_WHAT YOU WILL DO:_
Filter task. Return each line of the material that holds the string "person".

* * *

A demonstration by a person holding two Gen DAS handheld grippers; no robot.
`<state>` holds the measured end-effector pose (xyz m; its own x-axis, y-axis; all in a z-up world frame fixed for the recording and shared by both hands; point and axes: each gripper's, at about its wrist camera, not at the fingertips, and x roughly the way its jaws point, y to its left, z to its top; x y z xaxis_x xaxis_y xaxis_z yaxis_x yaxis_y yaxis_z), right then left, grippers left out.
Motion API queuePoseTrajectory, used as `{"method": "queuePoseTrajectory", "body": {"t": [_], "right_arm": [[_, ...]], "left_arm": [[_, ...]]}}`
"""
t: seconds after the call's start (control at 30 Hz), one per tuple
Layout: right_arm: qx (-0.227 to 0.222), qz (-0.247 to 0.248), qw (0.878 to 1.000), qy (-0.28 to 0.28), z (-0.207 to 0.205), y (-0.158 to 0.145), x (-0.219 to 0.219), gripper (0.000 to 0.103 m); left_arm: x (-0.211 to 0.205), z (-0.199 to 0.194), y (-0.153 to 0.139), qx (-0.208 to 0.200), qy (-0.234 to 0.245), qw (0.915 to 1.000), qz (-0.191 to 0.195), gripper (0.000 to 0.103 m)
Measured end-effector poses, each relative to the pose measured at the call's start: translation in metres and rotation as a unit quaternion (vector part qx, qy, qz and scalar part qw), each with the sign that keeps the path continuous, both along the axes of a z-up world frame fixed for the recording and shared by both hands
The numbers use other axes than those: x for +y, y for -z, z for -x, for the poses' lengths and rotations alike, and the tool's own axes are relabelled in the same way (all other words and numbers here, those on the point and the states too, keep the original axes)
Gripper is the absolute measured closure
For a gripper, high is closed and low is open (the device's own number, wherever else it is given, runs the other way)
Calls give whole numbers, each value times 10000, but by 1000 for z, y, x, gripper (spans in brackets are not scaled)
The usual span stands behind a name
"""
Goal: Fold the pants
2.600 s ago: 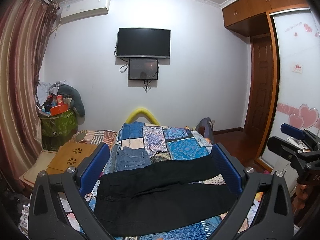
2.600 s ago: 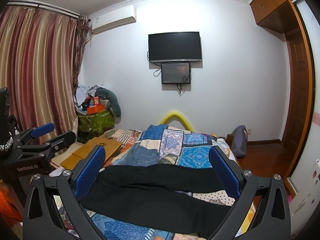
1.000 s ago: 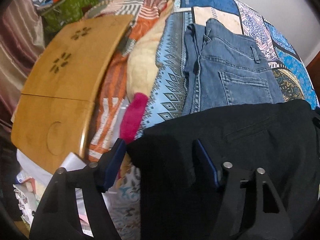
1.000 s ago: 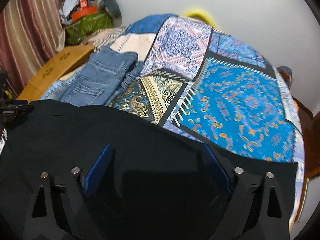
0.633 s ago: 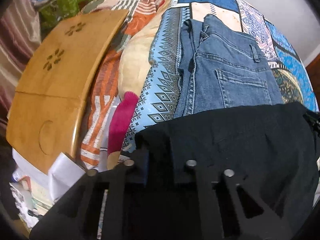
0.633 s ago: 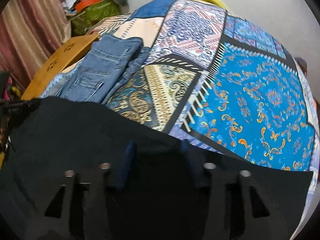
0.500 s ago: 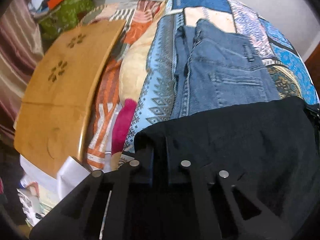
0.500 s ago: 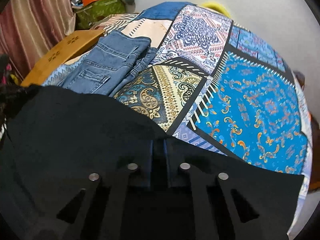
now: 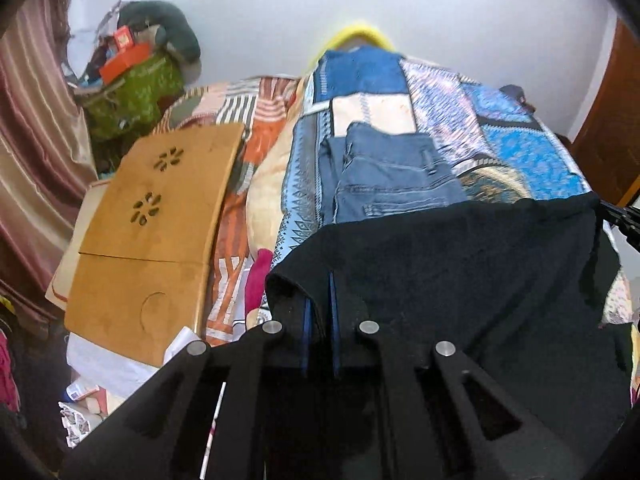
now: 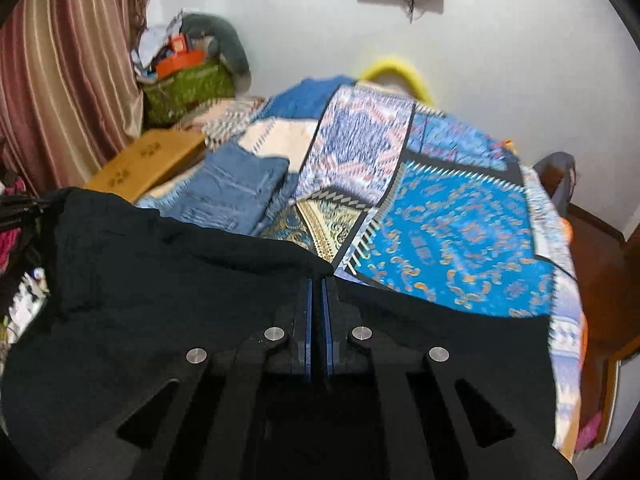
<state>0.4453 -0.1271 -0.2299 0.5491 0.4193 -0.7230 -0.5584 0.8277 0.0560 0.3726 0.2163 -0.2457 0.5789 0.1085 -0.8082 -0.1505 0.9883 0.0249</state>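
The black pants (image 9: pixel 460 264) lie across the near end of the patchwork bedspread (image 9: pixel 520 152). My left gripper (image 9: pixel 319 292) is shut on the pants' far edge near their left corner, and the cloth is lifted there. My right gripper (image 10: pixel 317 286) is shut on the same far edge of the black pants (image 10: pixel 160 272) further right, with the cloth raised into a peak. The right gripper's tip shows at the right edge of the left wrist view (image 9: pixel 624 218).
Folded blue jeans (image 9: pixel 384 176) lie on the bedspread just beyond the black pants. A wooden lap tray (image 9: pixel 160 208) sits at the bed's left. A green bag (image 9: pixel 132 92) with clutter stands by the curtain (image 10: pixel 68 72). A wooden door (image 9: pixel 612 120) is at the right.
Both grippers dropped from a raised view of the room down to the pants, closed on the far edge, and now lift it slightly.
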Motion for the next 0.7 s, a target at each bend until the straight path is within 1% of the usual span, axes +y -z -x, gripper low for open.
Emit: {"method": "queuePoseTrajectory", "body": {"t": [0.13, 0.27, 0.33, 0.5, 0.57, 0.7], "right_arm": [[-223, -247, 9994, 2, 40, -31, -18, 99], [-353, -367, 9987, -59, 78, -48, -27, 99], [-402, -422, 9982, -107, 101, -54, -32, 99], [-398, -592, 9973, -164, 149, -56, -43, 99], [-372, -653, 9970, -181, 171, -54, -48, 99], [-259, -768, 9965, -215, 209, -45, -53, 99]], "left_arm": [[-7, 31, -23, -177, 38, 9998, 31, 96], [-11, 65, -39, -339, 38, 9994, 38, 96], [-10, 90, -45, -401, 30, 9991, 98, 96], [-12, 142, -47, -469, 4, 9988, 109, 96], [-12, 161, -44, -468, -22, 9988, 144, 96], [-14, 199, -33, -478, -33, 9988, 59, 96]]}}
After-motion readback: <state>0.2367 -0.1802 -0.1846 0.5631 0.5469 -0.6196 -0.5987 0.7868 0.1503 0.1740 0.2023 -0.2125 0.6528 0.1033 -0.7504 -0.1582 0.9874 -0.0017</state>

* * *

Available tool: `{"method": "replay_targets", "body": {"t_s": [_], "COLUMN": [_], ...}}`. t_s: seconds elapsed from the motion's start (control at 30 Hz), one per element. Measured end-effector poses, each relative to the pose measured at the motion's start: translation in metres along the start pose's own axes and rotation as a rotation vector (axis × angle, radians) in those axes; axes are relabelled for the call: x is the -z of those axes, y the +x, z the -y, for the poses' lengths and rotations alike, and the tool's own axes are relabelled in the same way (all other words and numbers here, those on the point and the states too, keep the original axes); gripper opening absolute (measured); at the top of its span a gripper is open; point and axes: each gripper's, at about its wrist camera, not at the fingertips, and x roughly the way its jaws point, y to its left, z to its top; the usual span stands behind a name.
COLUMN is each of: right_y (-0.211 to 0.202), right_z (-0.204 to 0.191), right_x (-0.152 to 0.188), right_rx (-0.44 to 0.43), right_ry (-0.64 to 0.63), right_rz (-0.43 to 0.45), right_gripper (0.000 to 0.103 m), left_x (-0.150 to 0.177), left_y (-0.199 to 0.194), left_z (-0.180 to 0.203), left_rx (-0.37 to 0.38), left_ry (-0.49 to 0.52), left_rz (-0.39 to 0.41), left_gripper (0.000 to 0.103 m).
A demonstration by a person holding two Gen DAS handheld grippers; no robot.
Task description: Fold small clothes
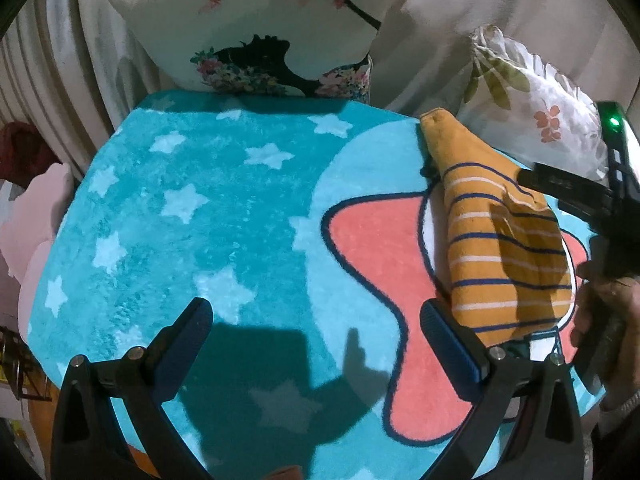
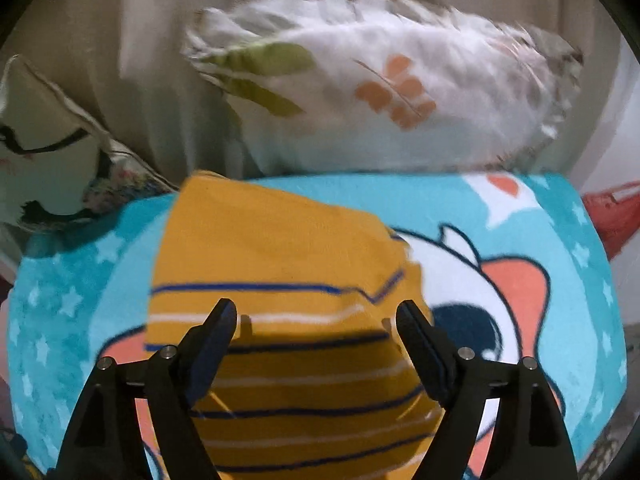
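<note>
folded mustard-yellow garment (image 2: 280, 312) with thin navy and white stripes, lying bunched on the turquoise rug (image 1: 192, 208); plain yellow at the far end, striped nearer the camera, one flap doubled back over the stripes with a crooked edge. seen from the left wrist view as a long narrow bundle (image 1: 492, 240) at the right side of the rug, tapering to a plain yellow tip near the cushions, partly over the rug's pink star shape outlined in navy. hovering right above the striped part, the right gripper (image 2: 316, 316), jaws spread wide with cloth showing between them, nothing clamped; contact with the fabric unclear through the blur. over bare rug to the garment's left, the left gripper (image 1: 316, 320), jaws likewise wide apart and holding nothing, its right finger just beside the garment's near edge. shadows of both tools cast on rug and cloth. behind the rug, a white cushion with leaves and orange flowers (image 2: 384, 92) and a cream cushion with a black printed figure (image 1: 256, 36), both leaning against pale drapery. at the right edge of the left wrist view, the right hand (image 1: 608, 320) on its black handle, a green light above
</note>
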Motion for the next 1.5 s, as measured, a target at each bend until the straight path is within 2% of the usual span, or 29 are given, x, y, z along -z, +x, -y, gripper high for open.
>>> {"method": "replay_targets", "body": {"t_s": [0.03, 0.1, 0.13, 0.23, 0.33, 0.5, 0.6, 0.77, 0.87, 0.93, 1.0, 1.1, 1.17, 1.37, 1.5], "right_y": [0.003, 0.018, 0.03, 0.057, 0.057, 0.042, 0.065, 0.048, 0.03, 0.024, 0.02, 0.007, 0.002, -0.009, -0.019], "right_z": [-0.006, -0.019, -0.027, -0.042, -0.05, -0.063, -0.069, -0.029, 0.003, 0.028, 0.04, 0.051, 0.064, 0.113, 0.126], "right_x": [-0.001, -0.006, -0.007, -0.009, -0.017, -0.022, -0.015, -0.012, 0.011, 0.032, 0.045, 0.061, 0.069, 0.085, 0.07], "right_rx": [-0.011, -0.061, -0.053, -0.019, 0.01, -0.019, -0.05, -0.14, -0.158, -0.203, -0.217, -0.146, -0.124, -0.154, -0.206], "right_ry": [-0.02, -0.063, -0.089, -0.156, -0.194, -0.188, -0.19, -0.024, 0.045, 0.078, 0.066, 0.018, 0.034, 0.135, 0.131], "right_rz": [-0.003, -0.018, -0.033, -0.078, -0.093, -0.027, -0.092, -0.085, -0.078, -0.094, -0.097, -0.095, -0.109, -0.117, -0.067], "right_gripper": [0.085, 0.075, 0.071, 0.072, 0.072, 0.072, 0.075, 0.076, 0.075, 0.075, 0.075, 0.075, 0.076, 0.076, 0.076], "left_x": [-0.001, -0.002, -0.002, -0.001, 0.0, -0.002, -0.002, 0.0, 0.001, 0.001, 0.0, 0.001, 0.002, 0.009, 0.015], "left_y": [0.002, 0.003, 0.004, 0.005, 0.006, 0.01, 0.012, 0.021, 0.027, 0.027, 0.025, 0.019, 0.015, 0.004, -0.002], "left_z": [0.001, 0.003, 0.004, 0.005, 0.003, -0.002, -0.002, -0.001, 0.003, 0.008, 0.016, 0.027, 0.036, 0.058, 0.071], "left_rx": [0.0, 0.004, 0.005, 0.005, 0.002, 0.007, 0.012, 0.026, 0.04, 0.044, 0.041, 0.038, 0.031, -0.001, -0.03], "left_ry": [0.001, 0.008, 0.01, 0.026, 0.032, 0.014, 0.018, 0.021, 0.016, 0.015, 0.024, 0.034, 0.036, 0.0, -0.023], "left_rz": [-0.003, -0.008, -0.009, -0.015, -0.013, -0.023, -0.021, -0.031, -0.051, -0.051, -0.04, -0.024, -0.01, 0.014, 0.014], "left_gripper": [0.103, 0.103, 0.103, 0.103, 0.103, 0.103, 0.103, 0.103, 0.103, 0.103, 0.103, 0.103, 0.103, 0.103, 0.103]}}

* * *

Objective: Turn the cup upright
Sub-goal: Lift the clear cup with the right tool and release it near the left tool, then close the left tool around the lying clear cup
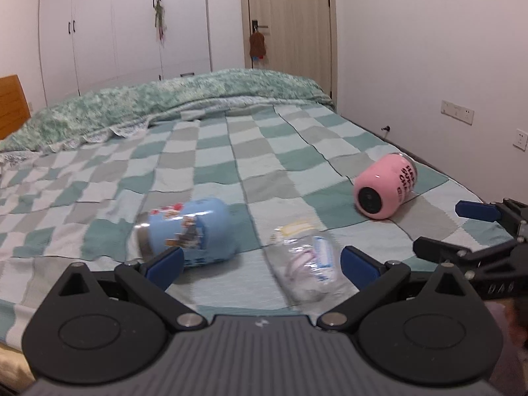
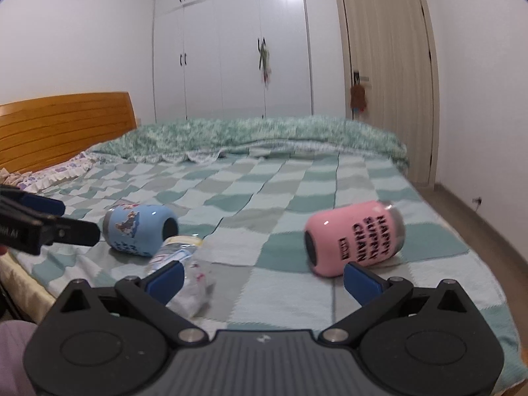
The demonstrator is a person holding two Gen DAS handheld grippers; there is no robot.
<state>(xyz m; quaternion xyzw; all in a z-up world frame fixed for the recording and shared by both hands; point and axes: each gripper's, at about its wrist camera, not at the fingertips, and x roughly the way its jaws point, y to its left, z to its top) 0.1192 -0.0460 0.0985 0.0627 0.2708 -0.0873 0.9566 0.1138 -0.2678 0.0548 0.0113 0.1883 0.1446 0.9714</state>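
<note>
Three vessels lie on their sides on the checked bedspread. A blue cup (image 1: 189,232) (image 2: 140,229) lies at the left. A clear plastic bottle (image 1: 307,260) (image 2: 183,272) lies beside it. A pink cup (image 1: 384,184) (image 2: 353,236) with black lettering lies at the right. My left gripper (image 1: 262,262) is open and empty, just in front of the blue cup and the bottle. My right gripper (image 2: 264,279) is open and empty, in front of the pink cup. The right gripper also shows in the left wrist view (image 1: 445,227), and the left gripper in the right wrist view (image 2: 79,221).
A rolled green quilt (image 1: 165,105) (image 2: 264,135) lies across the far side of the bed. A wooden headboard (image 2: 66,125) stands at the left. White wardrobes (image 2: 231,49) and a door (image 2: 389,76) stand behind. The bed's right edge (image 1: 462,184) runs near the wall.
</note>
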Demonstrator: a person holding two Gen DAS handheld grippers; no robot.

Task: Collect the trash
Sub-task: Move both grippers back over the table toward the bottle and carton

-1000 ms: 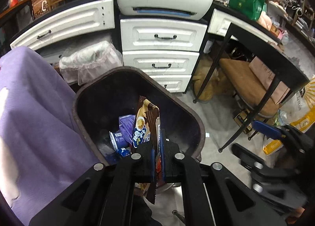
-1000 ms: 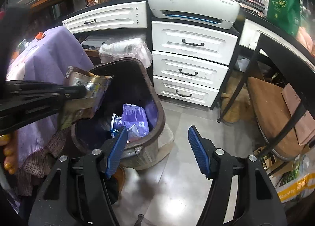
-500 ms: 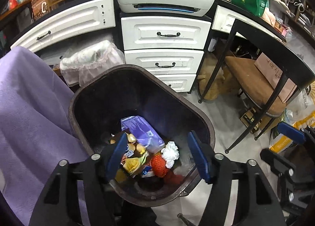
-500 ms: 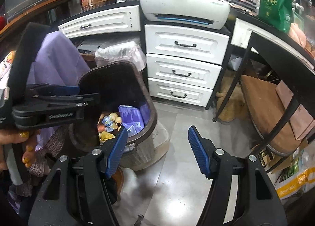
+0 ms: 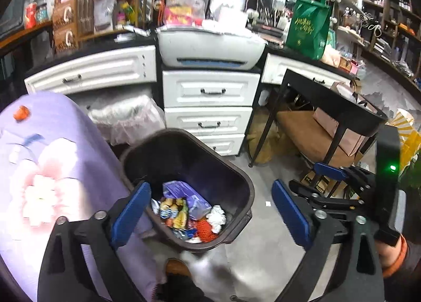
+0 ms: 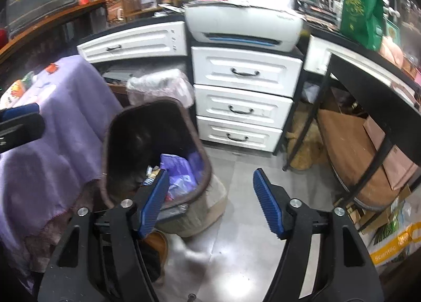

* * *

_TASK SOLUTION:_
A demonstration by a person holding two Gen DAS handheld grippers; no robot.
A demonstration by a person holding two Gen DAS handheld grippers; no robot.
The demonstrator is a person holding two Gen DAS handheld grippers; there is no robot.
Demonstrator: a person holding two Gen DAS handheld grippers; no robot.

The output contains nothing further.